The classical description of AHOI includes fever and purpuric plaques, which may be seen in a cockade or targetoid pattern. “Cockade” refers to a round or oval knot of ribbons worn as a badge or as a part of livery, it is derived from the French word coquard, the most famous being the cockade of the French revolution whose colors still remain in the modern-day flag of France (red, blue, and white). Although an uncommon vasculitis, there have been case reports from India [Table 1].
AHOI is often considered to be a cutaneous-only variant of Henoch–Schonlein purpura (HSP), and it is argued whether it is even a distinct clinical entity. IgA deposition on immunofluorescence is the hallmark of HSP, whereas fibrinogen and C3 are more commonly seen in AHOI. In our case, only fibrinogen deposits were seen. In keeping with its clinical course, a more appropriate name of “acute benign LCV of infancy” has been proposed.

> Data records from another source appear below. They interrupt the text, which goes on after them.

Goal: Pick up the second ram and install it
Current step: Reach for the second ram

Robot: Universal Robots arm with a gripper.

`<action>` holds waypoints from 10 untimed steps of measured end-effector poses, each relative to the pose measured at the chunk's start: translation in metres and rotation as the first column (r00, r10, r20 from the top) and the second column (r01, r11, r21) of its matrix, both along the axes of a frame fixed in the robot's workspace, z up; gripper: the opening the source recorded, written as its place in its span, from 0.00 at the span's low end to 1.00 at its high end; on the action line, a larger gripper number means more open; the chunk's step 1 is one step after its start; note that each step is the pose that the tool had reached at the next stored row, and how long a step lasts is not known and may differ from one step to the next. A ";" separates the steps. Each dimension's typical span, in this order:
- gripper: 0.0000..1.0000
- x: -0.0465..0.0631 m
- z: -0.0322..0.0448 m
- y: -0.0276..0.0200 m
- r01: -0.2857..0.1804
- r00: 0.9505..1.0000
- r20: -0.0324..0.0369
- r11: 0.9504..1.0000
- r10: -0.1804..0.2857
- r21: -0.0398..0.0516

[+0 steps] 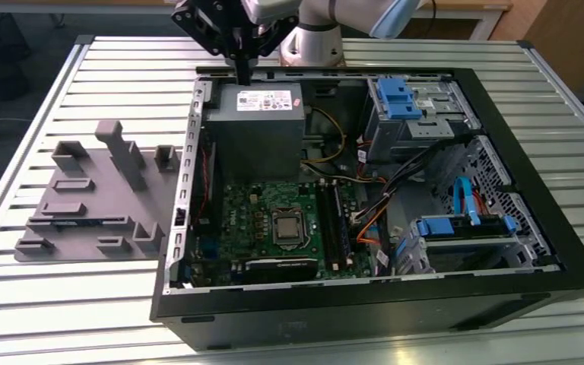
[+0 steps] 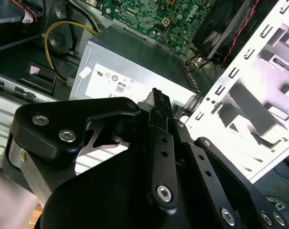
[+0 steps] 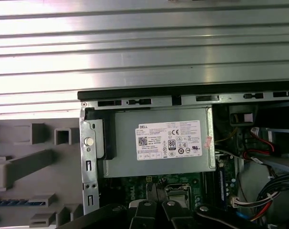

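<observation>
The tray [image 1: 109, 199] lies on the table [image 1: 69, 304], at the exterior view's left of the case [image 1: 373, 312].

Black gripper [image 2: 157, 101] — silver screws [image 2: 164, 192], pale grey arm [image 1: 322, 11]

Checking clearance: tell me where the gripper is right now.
In the exterior view, the gripper hangs over the far edge of the open computer case, next to the gray power supply.
</observation>
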State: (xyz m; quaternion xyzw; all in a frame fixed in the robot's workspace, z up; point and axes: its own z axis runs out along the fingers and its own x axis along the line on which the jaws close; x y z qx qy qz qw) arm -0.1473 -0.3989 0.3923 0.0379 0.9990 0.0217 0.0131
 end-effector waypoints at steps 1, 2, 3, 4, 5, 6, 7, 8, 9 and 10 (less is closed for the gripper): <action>0.11 0.000 0.0000 0.0000 0.000 1.000 0.000 1.000 0.000 0.000; 0.11 0.000 0.0000 0.0000 0.000 1.000 0.000 1.000 0.000 0.000; 0.11 -0.001 0.0000 0.0000 0.000 1.000 0.000 1.000 0.000 0.000; 0.11 -0.001 0.0000 0.0000 0.000 1.000 0.000 1.000 0.000 0.000; 0.11 -0.001 0.0000 0.0000 0.000 1.000 0.000 1.000 0.000 0.000; 0.11 -0.001 -0.0001 0.0000 0.000 1.000 0.000 1.000 0.000 0.000; 0.11 -0.002 -0.0001 0.0000 0.000 1.000 0.000 1.000 0.000 0.000; 0.11 -0.002 -0.0001 0.0000 0.000 1.000 0.000 1.000 0.000 0.000; 0.11 -0.002 -0.0001 0.0000 0.000 1.000 0.000 1.000 0.000 0.000; 0.11 -0.002 -0.0001 0.0000 0.000 1.000 0.000 1.000 0.000 0.000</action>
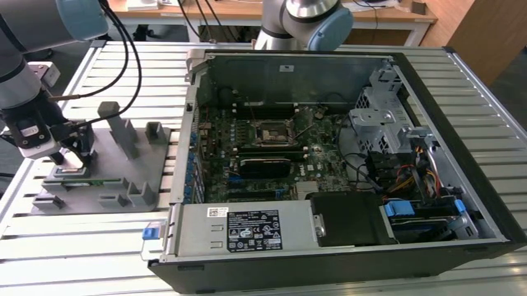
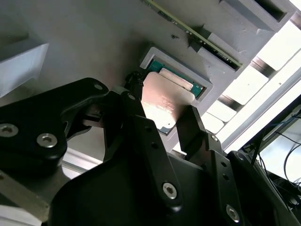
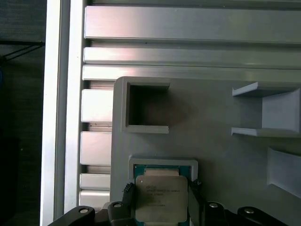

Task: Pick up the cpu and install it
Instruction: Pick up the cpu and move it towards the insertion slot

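The cpu (image 3: 161, 200), a flat square chip with a silver-grey top and a thin teal edge, sits at a shallow pocket of the grey tray (image 3: 211, 122). My gripper (image 3: 162, 190) is shut on it, with one black finger (image 3: 129, 192) against each of two opposite sides. The second wrist view shows the same hold from below the gripper (image 2: 162, 110), the cpu (image 2: 164, 101) lying between the fingers (image 2: 192, 125). In the exterior view the gripper (image 1: 73, 160) is low over the tray (image 1: 115, 154) at the left. Whether the chip is clear of the pocket I cannot tell.
An open computer case (image 1: 329, 154) lies in the middle of the slatted metal table (image 1: 272, 280), its motherboard socket (image 1: 270, 132) facing up. Upright grey blocks (image 1: 123, 132) stand on the tray. A memory stick (image 2: 197, 33) rests in a tray slot. A second arm's base (image 1: 305, 21) stands behind the case.
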Action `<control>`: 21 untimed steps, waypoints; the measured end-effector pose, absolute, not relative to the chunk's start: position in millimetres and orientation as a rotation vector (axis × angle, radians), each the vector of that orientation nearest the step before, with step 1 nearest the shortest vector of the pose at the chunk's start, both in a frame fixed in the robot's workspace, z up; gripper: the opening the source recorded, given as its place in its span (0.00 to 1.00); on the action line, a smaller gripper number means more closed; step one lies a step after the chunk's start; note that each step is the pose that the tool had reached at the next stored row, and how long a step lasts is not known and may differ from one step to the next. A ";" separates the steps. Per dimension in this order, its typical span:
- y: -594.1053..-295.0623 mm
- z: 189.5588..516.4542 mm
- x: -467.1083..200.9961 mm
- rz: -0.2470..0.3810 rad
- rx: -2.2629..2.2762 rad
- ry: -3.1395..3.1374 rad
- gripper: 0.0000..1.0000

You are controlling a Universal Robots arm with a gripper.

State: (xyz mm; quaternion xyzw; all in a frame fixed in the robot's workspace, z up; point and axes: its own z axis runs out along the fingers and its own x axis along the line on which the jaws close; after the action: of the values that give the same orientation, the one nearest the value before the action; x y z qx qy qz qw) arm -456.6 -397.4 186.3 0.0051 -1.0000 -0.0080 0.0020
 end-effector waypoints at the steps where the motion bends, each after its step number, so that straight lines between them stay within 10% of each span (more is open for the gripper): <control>1: -397.4 186.9 -456.7 -0.025 0.016 -3.137 0.53; 21: -397.5 187.2 -456.9 -0.023 0.016 -3.139 0.60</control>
State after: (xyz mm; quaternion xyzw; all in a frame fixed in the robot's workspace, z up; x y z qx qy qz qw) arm -456.9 -397.5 187.2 0.0051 -1.0000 -0.0074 0.0012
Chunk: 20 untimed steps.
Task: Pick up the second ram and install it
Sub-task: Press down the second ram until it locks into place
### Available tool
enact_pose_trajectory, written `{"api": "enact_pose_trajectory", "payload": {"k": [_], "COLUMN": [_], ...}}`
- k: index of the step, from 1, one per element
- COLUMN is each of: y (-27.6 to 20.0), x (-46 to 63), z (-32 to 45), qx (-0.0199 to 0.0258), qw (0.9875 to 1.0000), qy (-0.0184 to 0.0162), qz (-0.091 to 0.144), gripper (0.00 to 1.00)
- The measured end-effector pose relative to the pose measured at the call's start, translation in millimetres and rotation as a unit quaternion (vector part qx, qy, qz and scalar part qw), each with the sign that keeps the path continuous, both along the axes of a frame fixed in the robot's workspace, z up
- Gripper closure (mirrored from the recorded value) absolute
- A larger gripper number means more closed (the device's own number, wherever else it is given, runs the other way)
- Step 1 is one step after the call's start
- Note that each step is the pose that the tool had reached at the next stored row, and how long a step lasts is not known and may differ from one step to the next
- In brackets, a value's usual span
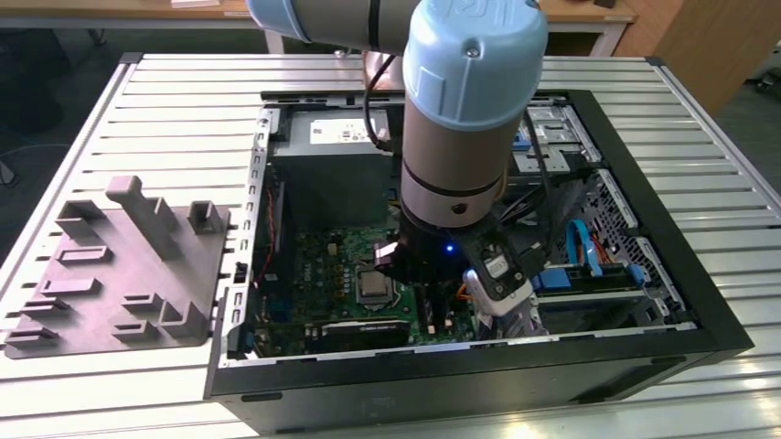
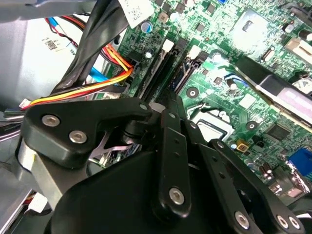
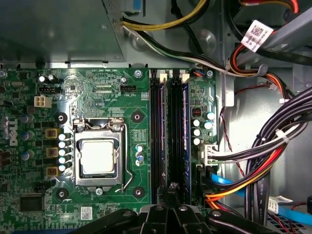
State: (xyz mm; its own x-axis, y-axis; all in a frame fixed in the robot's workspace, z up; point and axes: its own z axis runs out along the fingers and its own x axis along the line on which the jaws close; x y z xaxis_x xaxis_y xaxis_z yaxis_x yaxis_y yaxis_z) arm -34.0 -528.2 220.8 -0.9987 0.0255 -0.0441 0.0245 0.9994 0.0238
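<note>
The hand (image 3: 168,207) sits low inside the case (image 1: 683,302), directly over the memory slots (image 3: 161,131) beside the CPU socket (image 3: 97,156). A blue-edged ram (image 3: 185,136) stands seated in the slot just beyond the hand, apparently the second one, pressed home. Whether the hand is released or clenched cannot be told. The grey tray (image 1: 116,274) rests on the tabletop (image 1: 183,110), well apart.
</note>
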Motion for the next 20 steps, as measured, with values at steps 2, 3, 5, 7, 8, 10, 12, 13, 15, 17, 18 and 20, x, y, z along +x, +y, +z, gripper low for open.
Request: {"api": "enact_pose_trajectory", "payload": {"k": [2,3,5,7,8,10,12,13,15,17,18,20], "y": [-0.1,0.0,0.0,0.0,0.0,0.0,0.0,0.0,0.0,0.0,0.0,0.0], "x": [0.0,0.0,0.0,0.0,0.0,0.0,0.0,0.0,0.0,0.0,0.0,0.0], "z": [-0.6,-0.6,-1.7,-2.4,-2.4,-2.6,-3.2,-3.5,-3.4,-3.5,-3.6,-3.5], "qx": [-0.0001,0.0,0.0,0.0001,0.0001,0.0002,0.0002,0.0002,0.0001,0.0001,0.0002,0.0002], "qw": [1.0,1.0,1.0,1.0,1.0,1.0,1.0,1.0,1.0,1.0,1.0,1.0], "qy": [0.0,0.0,0.0,0.0,0.0,-0.0001,-0.0001,-0.0001,0.0,0.0,-0.0001,-0.0001], "qz": [0.0,0.0,0.0,0.0,0.0,0.0,0.0,0.0,0.0,0.0,0.0,0.0], "gripper": [0.9,0.9,0.9,0.9,0.9,0.9,0.9,0.9,0.9,0.9,0.9,0.9]}}
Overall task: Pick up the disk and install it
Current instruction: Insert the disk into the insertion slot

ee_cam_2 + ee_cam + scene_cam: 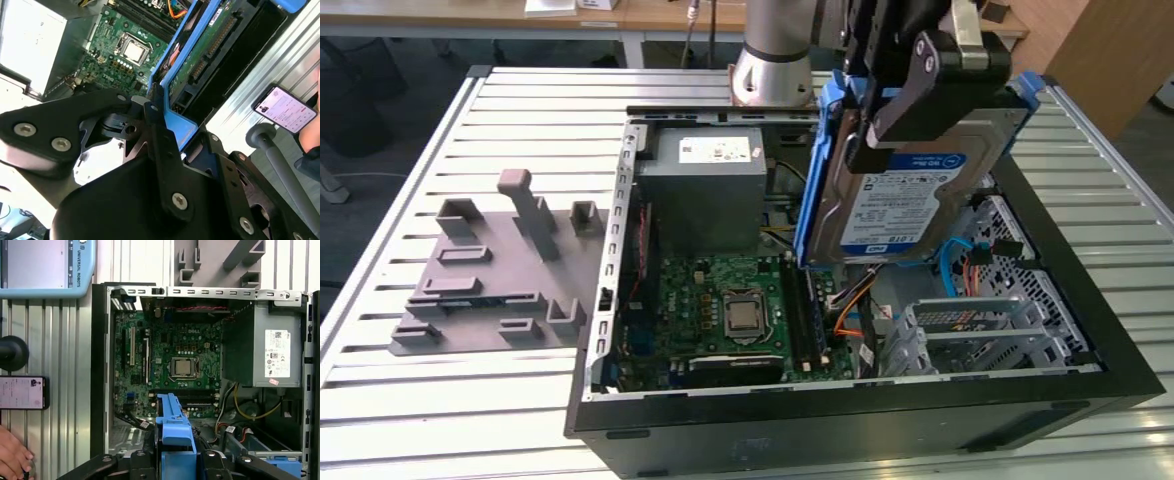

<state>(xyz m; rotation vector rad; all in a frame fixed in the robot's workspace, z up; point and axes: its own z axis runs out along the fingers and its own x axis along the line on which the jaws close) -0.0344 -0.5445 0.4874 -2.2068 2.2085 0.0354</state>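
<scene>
Above the open computer case point(1087, 330), the gripper point(914, 115) is clamped on the disk point(927, 190). The disk hangs on edge over the case's interior, with its white-and-blue label turned toward the exterior view and its blue frame point(175, 422) running along its edges. It appears to touch nothing inside the case, neither the motherboard point(720, 300) on the case floor nor the metal drive cage point(974, 335) set low within the case walls.

The hold looks to be the weak point. The disk hangs well below the grip, so a jolt could make it swing or slip. A fall inside the case would likely land it on the motherboard and its exposed processor point(183, 367).

Loose orange cables point(854, 305) lie inside the case beneath the disk. They could snag the frame or get pinched if the disk came down on them. Any tilt as the frame met the drive cage could jam it against the metal.

Outside the case, a person's hand point(12, 457) rests on the slatted surface point(454, 400) beside a phone point(22, 392), close enough to be at risk if the arm swung outward.
</scene>
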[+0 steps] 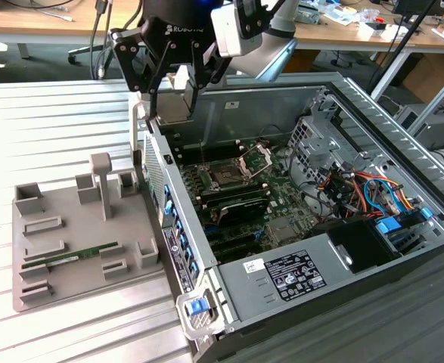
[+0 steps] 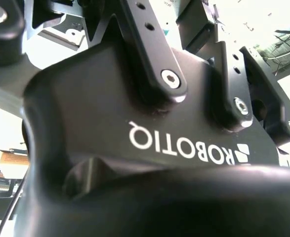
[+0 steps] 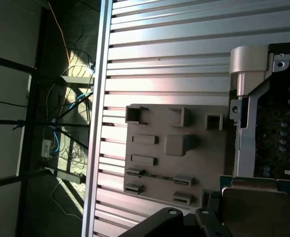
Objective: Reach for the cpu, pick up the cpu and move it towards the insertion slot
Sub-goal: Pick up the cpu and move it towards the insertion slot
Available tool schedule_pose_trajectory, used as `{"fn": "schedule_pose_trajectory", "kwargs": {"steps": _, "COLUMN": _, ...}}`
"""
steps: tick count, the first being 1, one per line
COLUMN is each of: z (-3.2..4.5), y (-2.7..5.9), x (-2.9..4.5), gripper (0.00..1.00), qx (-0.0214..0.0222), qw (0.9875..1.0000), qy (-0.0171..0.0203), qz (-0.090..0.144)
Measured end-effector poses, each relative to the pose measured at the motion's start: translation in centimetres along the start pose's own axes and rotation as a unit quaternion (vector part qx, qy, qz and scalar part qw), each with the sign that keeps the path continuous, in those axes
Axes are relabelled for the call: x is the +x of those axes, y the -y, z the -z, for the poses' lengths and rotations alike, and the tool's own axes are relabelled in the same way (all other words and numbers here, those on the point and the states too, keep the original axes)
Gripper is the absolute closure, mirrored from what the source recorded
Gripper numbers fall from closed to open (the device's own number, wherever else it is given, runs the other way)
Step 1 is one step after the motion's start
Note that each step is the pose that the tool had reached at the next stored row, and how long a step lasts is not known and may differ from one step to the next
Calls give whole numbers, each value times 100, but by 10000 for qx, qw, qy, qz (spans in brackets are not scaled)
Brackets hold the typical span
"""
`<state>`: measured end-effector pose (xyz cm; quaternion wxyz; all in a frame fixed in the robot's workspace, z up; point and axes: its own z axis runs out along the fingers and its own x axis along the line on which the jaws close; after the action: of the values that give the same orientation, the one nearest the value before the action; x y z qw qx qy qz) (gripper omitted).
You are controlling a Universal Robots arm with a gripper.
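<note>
My black gripper (image 1: 176, 89) hangs above the rear-left corner of the open computer case (image 1: 229, 295), shut on the cpu (image 1: 181, 77), a thin pale square held between the fingers. In the first wrist view the cpu (image 3: 256, 210) shows its silver-cream top and green edge, close beside the black fingers (image 3: 170, 219). The insertion slot (image 1: 225, 176) is a dark square socket on the green board, lower and toward the exterior view's right of the gripper. Its silver frame (image 1: 256, 159) is hinged up. The second wrist view shows the gripper body (image 2: 184, 148) from close up.
A grey fixture tray (image 1: 55, 283) lies on the ribbed metal table at the exterior view's left, holding a green memory stick (image 1: 70, 257). It has upright posts (image 1: 100, 178). The case's side wall (image 1: 180, 234), drive cage (image 1: 312, 140) and cables (image 1: 358, 189) surround the board.
</note>
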<state>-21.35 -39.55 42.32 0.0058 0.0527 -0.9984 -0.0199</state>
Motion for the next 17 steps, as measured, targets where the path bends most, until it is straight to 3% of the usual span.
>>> {"fn": "schedule_pose_trajectory", "kwargs": {"steps": 17, "z": 2, "y": 10, "x": -91, "gripper": 45, "qx": 0, "qw": 10000, "qy": 0, "qz": 0}}
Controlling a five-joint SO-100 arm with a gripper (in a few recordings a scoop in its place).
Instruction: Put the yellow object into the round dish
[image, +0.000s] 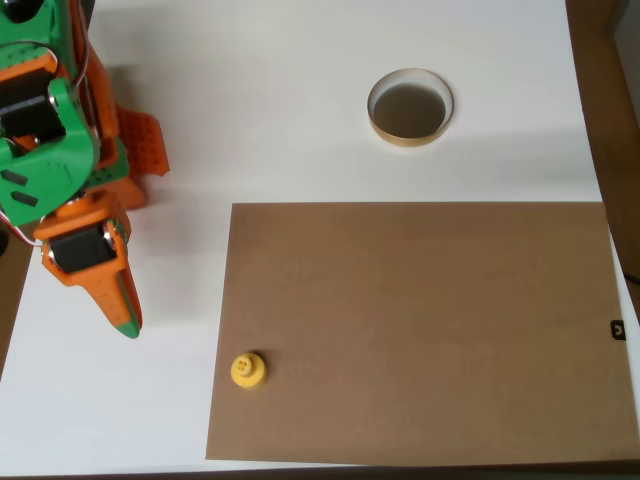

Although self-resolving in nature, there are isolated reports of healing with unusual scarring. Due to the severe involvement of ears with tenderness and vesiculation, we gave a short course of steroids to tide over the acute stage of the disease. The unusual features of our case include the reticulate pattern of purpura seen over the ears. Furthermore, along with the classical purpuric lesions were round to oval erythematous plaques, resembling urticarial wheals present over the buttocks and thighs. The trigger for the disease is often an intercurrent infection, vaccine, or drugs seen in almost three-fourth of the cases. In our case, the child had a mild upper respiratory tract infection (URTI), which may have served as a trigger for the disease.
| Conclusion|| |
AHOI is a rare cutaneous-only vasculitis seen in children. Its benign course and self-resolving nature makes it even more important to be correctly identified lest it may be overtreated and overinvestigated, adding to the duress of already-worried caregivers.
Declaration of patient consent
The authors certify that they have obtained all appropriate patient consent forms. In the form the patient(s) has/have given his/her/their consent for his/her/their images and other clinical information to be reported in the journal. The patients understand that their names and initials will not be published and due efforts will be made to conceal their identity, but anonymity cannot be guaranteed.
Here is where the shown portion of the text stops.